A fight over how much women are paid compared to their male counterparts has reached a fever pitch in the Congressional District 2 race.
The heart of the argument isn’t about the proposed political solutions to address the wage disparity between the sexes, but the mathematical formulas used to calculate the gap.
Both Republicans and Democrats charge that the other party is using flawed math to back its underlying arguments.
The Republican National Congressional Committee fired the first shot complaining about bad math shortly after an Op-Ed piece by Rep. Ron Barber in the Star April 15, saying it was “inexcusable” that women were still being paid less than their male counterparts more than a half-century after joining the workforce.
Barber’s piece relied heavily on a statistic used by the White House, comparing the median salaries of all men working full-time for a full year to their female counterparts.
The RNCC used the same math with Barber’s congressional staff, calculating the disparity for the 10 employees working in his office last year full-time for the entire year
The NRCC says that using the White House formula, it found that the Tucson Democrat is not paying his female staffers as much as their male counterparts.
Barber is paying women roughly $8,950 a year less their male counterparts, said NRCC Regional Political Director Annie Kelly.
“Ron Barber should be ashamed,” said Kelly. “If Barber truly believes this is how to measure gender inequality in the workforce, shouldn’t initiatives to close the gender gap start in his own office?”

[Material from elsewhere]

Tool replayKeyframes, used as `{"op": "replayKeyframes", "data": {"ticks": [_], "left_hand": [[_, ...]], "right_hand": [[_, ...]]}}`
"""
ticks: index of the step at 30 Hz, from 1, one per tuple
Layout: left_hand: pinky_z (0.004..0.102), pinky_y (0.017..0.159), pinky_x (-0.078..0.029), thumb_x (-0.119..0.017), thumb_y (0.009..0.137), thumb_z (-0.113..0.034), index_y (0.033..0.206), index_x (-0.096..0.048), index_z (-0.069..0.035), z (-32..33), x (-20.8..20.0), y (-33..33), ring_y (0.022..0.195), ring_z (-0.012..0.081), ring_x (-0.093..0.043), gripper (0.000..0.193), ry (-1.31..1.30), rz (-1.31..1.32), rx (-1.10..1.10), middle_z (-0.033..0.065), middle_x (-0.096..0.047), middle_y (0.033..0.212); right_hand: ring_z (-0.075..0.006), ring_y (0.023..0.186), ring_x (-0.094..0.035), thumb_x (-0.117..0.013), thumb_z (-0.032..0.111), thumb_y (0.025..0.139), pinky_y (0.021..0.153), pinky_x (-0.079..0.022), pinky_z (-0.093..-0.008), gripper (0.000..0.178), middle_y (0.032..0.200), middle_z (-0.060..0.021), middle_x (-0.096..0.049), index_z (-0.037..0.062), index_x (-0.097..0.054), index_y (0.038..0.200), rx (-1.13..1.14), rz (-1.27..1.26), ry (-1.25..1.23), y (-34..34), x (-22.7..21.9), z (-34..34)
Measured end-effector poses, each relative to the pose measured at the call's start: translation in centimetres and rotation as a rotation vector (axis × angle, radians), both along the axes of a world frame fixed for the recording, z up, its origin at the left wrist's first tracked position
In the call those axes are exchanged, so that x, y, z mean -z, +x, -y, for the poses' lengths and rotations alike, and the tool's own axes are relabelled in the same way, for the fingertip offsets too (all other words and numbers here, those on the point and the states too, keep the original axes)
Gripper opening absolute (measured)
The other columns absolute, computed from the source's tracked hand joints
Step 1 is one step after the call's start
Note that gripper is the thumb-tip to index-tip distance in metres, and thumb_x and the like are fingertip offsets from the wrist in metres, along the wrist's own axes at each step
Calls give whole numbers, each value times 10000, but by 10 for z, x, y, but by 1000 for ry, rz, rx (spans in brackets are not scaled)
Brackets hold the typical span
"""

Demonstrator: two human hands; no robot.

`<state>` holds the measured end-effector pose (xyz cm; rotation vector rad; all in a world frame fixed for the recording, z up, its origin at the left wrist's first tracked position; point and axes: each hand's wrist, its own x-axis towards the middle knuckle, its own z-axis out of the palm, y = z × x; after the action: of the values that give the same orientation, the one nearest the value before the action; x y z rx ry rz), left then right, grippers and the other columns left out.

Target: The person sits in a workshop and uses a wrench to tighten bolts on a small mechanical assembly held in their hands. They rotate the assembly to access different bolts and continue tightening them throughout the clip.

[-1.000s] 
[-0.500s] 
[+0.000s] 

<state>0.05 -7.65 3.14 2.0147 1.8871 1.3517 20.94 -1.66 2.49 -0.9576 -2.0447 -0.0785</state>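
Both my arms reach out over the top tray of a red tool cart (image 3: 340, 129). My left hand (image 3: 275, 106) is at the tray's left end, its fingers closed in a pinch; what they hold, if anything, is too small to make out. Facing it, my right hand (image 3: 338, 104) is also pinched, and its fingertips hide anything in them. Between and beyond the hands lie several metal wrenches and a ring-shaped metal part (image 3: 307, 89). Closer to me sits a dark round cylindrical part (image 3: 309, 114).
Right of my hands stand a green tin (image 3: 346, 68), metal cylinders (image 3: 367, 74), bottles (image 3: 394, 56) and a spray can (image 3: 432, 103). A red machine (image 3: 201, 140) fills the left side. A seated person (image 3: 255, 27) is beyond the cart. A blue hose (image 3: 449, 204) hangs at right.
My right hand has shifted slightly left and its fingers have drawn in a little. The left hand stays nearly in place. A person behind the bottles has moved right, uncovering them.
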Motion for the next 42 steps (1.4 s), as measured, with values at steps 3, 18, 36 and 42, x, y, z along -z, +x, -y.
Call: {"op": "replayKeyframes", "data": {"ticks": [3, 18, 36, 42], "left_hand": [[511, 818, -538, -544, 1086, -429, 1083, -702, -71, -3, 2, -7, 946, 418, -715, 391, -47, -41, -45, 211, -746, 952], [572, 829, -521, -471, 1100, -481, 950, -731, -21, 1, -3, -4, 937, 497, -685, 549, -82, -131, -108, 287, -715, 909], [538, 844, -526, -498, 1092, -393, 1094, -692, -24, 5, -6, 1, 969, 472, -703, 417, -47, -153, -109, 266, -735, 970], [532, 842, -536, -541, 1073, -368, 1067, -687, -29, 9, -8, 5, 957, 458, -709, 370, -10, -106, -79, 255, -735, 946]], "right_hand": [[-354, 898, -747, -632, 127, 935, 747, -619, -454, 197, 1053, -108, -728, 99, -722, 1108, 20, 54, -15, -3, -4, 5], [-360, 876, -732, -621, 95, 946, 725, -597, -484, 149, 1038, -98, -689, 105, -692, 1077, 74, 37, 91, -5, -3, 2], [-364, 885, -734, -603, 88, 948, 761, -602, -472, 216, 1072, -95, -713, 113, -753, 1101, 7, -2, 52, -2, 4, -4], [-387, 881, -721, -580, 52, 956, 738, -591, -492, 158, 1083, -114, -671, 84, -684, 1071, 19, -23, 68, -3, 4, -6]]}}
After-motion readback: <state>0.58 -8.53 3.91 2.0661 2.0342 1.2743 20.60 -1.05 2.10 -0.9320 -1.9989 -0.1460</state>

Barber campaign spokeswoman Ashley Nash-Hahn said the Republicans are the ones using fuzzy math, choosing to cherry-pick which staffers to include in their underlying analysis.
Releasing data for the equivalent of 21 full-time employees — 13 women and eight men — found that women earned about $5,874 a year more than their male counterparts.
Barber has 16 full-time employees working in his three congressional offices.
Both sides use the strategy outlined by the White House comparing median salary information collected by the U.S. Census Bureau. However, the Barber campaign calculated the figure by including staffers who worked in his office for less than a year.
RNCC officials argue they are not manipulating the numbers, but simply applying the same national standards used by the Obama administration.
Currently, Barber’s three highest-paid staffers are women.
Jennifer Cox, Barber’s chief of staff, makes the most, collecting $107,400 annually. Cox is also largely responsible for hiring and salary decisions in Barber’s congressional office.
The RNCC says Barber — who continues to discuss the issue while campaigning — should retract his Op-ed piece since it is based on a flawed figure.
Nash-Hahn said the partisan attack is designed to distract voters from the underlying issue and stands by Barber’s support for the Paycheck Fairness Act.
“Ron Barber will not waver in his support for equal pay for equal work, because it’s a serious issue in our economy,” said Nash-Hahn. “Women earning less than men is a fact based on analysis of millions of people in our workforce, and it hurts middle-class families across America.”